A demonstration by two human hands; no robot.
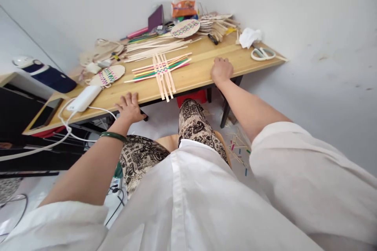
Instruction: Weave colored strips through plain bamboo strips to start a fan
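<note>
My left hand (129,108) rests on the front edge of the wooden table, fingers spread and holding nothing. On the table's right part, near its front edge, my right hand (221,70) leans with its fingers curled in; nothing shows in it. Between the two hands lies a partly woven piece of flat strips (161,69), pale ones crossing green, yellow and pink ones, with loose ends on all sides. Some pale ends stick out over the front edge. Neither hand touches it. Left of it sits a finished oval woven piece (110,76) with a coloured pattern.
Bundled pale strips (157,48) lie behind the weaving, beside another woven oval (185,28). White-handled scissors (263,53) and crumpled tissue (249,37) are at the right. A white power strip (85,99) with cable, a phone (46,113) and a dark blue bottle (48,76) stand left.
</note>
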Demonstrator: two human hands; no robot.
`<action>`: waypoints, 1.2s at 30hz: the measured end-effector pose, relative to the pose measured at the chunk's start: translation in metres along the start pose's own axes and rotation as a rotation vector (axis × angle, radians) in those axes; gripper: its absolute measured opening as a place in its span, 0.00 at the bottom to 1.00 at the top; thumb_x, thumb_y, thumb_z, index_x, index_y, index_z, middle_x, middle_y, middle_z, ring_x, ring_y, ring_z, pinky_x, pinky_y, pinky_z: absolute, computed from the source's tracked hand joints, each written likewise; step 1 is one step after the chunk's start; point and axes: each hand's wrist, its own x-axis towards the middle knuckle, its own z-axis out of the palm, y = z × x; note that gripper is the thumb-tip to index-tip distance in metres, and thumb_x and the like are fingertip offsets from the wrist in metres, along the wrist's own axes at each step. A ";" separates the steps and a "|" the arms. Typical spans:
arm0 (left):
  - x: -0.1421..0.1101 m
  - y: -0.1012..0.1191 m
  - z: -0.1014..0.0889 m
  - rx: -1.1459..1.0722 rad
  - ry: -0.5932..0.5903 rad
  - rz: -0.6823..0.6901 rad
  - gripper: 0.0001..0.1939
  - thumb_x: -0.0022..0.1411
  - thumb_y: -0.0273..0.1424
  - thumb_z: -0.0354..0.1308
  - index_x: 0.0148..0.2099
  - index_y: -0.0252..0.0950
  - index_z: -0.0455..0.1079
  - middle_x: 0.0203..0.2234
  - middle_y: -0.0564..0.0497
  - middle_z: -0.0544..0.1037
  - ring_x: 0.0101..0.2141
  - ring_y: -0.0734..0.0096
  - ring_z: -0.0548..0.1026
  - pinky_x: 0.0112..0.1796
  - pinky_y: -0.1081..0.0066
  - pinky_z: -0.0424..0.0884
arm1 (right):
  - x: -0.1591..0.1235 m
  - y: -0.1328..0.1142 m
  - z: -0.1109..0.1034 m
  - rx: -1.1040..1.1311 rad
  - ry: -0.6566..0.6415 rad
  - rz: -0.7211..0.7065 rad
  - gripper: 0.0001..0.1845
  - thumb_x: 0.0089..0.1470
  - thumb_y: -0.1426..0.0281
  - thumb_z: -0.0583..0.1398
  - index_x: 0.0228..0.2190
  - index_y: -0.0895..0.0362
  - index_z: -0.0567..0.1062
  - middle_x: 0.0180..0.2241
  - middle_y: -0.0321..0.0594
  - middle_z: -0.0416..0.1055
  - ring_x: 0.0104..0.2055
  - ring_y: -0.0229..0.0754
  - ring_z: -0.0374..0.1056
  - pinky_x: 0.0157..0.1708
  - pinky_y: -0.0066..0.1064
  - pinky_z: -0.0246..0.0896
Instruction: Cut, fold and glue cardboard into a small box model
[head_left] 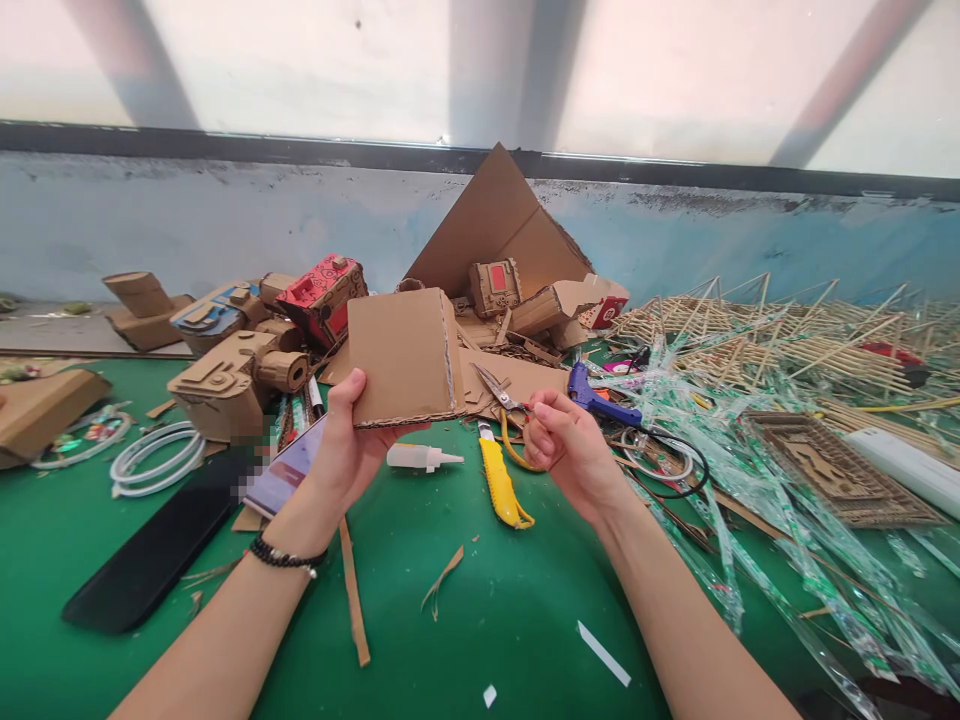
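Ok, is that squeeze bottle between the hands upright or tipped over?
Tipped over: the squeeze bottle lies on its side on the green tabletop, its nozzle pointing right.

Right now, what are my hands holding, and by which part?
Your left hand holds the cardboard box by its lower left corner. Your right hand is at the scissors; whether it grips them can't be told.

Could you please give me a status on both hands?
Left hand holding cardboard box. Right hand curled at scissors, hold unclear. Yellow utility knife, squeeze bottle lying between them.
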 end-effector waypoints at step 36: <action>0.002 -0.003 -0.004 -0.043 -0.071 0.021 0.26 0.68 0.47 0.60 0.63 0.42 0.72 0.53 0.45 0.83 0.42 0.56 0.83 0.36 0.62 0.84 | 0.001 0.003 -0.004 -0.028 0.071 -0.050 0.21 0.43 0.63 0.80 0.34 0.52 0.78 0.31 0.33 0.77 0.28 0.34 0.69 0.27 0.25 0.68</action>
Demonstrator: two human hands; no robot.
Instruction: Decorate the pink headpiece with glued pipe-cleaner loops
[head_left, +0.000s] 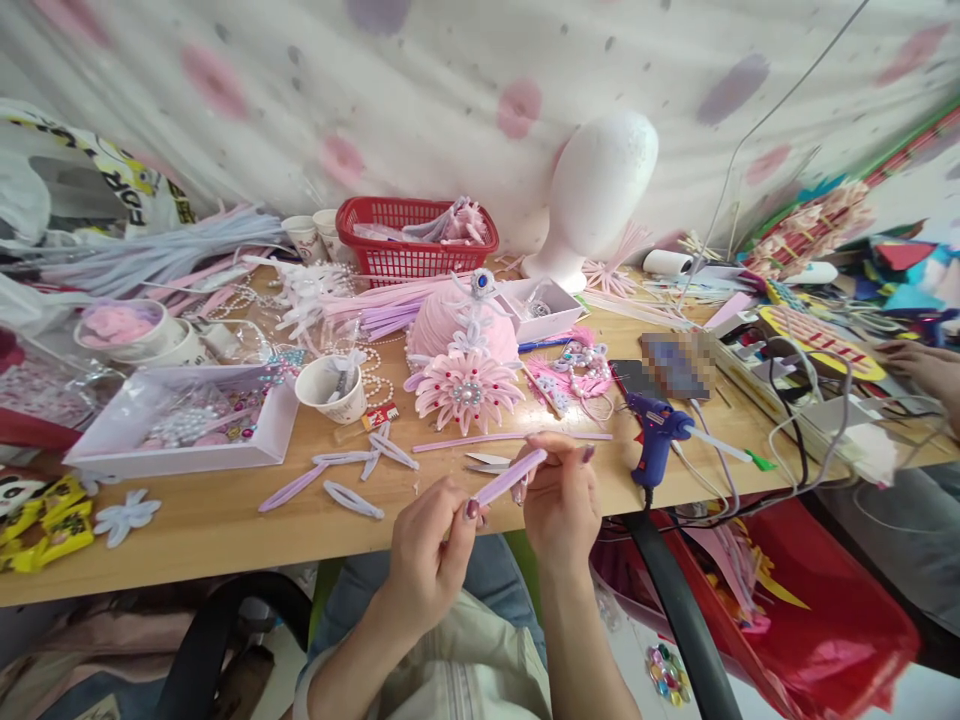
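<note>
At the near middle of the desk (247, 545), just above its edge, a fuzzy lilac strip (510, 478) is held between both hands. Its near left end is pinched between the thumb and finger of the left hand (433, 535), while the far right end is held in the curled fingers of the right hand (562, 500). The long axis is thus set on a slant, pointed from near left to far right, with the far end slightly raised. Whether the strip is folded double cannot be made out for certain, as its ends are partly covered.

Just beyond it, scissors (487, 463) are laid, and behind them a thin pink stem (442, 443) is stretched left to right. Farther back, a pink flower ornament (466, 393) is placed, studded with red and pearly beads. To the left, a grey fuzzy loop (354, 500) is laid near the edge; to the right, a blue glue gun (656, 435) is seen. At the far right, another person's hand (934, 375) is partly shown.
</note>
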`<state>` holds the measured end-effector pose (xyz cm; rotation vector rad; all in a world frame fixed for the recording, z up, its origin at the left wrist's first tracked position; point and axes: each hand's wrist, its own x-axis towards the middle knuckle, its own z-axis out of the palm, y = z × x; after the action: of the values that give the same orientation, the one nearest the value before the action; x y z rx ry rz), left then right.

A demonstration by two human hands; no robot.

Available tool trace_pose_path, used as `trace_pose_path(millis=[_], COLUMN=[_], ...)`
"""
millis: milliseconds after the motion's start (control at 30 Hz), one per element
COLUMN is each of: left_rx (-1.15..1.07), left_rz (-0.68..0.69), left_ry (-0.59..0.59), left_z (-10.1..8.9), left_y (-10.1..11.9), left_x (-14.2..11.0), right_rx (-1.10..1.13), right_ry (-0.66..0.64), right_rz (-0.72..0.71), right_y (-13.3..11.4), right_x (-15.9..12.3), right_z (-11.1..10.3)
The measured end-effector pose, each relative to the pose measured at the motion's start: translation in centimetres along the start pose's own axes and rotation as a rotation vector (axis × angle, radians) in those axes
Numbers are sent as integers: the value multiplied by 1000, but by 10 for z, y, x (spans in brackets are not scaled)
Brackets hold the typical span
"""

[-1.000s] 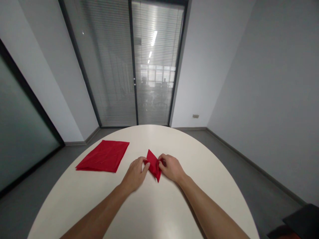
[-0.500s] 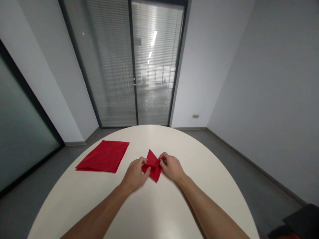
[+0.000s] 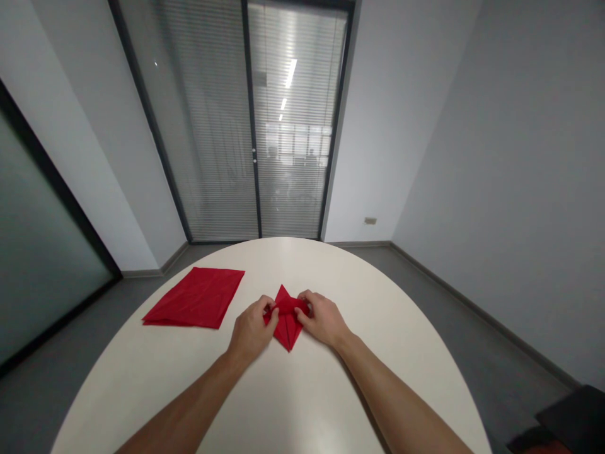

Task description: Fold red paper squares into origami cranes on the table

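Between my two hands is a piece of folded red paper (image 3: 287,325), with one point facing away from me and a narrower point toward me. A crease or slit runs down the middle of its near half. My left hand (image 3: 254,325) pinches its left corner between thumb and fingers. On the other side, my right hand (image 3: 321,317) grips the right corner the same way, thumb on top. The fingertips hide both side corners. Left of my left hand, a larger stack of flat red sheets (image 3: 196,297) lies on the table.
A round white table (image 3: 293,403) fills the lower view. Beyond its far edge stands a glass partition with blinds (image 3: 293,189). Grey walls rise on both sides. A dark object (image 3: 574,419), perhaps a chair, shows at the lower right.
The folded paper has turned and spread from a narrow tilted shape into a symmetrical one with a horizontal fold. My left hand has shifted slightly left; my right thumb has moved onto the paper's front.
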<state>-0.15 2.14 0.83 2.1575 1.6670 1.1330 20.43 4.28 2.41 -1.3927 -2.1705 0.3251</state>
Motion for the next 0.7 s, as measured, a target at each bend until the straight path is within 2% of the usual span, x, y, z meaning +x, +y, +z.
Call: trace_pose_path(millis=[267, 700], left_rx=[1, -5], left_rz=[-44, -33], left_ry=[47, 79], left_z=[2, 1], left_y=[-2, 1], left_x=[0, 1], right_rx=[25, 61], right_ry=[38, 43], right_rz=[1, -52], right_y=[1, -3], right_x=[1, -1], right_z=[0, 1])
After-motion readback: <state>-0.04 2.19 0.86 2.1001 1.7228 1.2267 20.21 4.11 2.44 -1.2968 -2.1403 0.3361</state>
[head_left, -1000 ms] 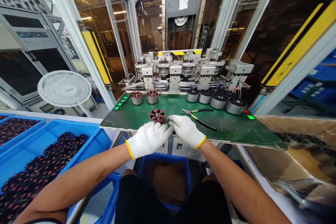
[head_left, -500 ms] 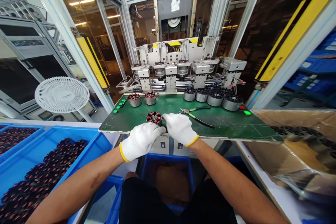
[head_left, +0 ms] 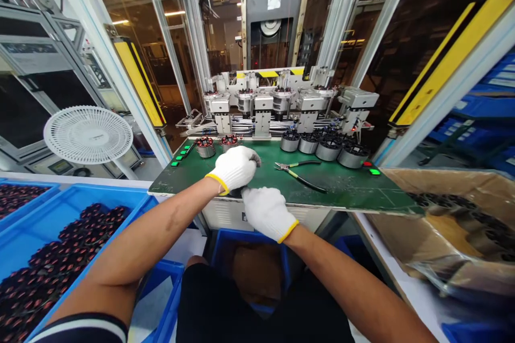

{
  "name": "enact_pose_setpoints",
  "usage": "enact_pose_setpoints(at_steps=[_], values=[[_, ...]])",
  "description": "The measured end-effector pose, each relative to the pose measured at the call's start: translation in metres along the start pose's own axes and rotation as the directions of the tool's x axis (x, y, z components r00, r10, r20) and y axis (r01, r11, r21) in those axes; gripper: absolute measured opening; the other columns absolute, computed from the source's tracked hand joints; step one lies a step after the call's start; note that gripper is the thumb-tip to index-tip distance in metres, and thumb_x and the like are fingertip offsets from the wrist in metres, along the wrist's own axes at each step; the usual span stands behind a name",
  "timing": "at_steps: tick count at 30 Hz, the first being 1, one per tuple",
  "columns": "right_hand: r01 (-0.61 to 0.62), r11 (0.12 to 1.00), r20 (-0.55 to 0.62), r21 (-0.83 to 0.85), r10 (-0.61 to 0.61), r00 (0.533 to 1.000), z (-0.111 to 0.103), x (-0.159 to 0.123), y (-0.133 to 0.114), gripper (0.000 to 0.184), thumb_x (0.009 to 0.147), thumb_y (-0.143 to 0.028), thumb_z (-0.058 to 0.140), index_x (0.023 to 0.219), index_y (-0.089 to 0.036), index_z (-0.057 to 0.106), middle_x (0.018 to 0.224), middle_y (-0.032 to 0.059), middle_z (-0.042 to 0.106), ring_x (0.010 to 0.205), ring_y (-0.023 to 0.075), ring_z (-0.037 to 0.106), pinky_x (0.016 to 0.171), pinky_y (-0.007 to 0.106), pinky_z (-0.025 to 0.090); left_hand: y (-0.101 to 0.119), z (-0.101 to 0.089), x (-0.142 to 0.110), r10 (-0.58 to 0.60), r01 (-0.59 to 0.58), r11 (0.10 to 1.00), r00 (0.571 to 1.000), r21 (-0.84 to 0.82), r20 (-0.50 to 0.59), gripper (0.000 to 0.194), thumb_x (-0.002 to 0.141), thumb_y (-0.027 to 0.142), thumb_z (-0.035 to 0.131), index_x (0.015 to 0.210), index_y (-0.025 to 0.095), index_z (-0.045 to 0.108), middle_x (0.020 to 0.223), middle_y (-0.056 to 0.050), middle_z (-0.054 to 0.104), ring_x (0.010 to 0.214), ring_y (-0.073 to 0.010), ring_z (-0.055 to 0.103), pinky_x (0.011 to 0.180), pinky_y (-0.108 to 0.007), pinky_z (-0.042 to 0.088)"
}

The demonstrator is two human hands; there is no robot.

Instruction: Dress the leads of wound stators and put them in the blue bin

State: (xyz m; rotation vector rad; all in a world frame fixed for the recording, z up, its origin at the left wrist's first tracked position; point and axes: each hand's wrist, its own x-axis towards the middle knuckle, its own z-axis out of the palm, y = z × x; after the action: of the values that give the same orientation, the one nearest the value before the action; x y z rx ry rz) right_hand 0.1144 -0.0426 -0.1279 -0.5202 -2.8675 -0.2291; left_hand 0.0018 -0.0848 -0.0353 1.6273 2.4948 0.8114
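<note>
My left hand (head_left: 236, 169), in a white glove with a yellow cuff, is above the green bench with its fingers curled and their darker tips turned right. What it pinches, if anything, is too small to see. Below and to the right is my right hand (head_left: 269, 211), gloved alike, its fingers closed at the bench's front edge. Between my hands shows a dark sliver, most of it hidden by the left wrist, where the wound motor stator stood. Two wound stators (head_left: 205, 148) with red copper coils stand behind on the left. Diagonal cutters (head_left: 300, 171) lie with handles spread on the right.
Several steel stators (head_left: 330, 149) without red coils line the bench's (head_left: 341, 193) right rear. Behind stands the winding machine (head_left: 263, 104). A blue bin (head_left: 140, 214) of coil parts is at left, a cardboard box (head_left: 386, 187) at right, a white fan (head_left: 88, 134) far left.
My left hand has risen from the stator's front left side to above it, now covering it. My right hand has dropped slightly down and left. The head view has shifted a little.
</note>
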Motion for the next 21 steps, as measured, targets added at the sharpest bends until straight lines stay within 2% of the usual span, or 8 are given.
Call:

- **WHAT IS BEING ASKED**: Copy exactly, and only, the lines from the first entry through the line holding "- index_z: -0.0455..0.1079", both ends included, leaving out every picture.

- **ANSWER TO THIS PROBLEM**:
A demonstration by two human hands; no robot.
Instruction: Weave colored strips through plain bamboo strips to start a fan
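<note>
My left hand (129,108) rests on the front edge of the wooden table, fingers spread and holding nothing. On the table's right part, near its front edge, my right hand (221,70) leans with its fingers curled in; nothing shows in it. Between the two hands lies a partly woven piece of flat strips (161,69), pale ones crossing green, yellow and pink ones, with loose ends on all sides. Some pale ends stick out over the front edge. Neither hand touches it. Left of it sits a finished oval woven piece (110,76) with a coloured pattern.
Bundled pale strips (157,48) lie behind the weaving, beside another woven oval (185,28). White-handled scissors (263,53) and crumpled tissue (249,37) are at the right. A white power strip (85,99) with cable, a phone (46,113) and a dark blue bottle (48,76) stand left.
</note>
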Demonstrator: two human hands; no robot.
`<action>`: waypoints, 1.2s at 30hz: the measured end-effector pose, relative to the pose measured at the chunk's start: translation in metres along the start pose's own axes and rotation as a rotation vector (axis × angle, radians) in those axes; gripper: its absolute measured opening as a place in its span, 0.00 at the bottom to 1.00 at the top; thumb_x, thumb_y, thumb_z, index_x, index_y, index_z, middle_x, middle_y, middle_z, ring_x, ring_y, ring_z, pinky_x, pinky_y, pinky_z: absolute, computed from the source's tracked hand joints, each written likewise; step 1 is one step after the chunk's start; point and axes: each hand's wrist, its own x-axis towards the middle knuckle, its own z-axis out of the palm, y = z × x; note that gripper is the thumb-tip to index-tip distance in metres, and thumb_x and the like are fingertip offsets from the wrist in metres, along the wrist's own axes at each step. A ";" separates the steps and a "|" the arms. Typical spans:
arm0 (left):
  - x: -0.1421..0.1101 m
  - y: -0.1012..0.1191 m
  - z: -0.1014..0.0889 m
  - rx: -1.1459..1.0722 rad
  - ry: -0.5932..0.5903 rad
  - rz: -0.6823..0.6901 rad
  - gripper: 0.0001..0.1939
  - thumb_x: -0.0022..0.1411
  - thumb_y: -0.0273..0.1424
  - thumb_z: -0.0354..0.1308
  - index_x: 0.0148..0.2099
  - index_y: -0.0252..0.0950
  - index_z: -0.0455..0.1079

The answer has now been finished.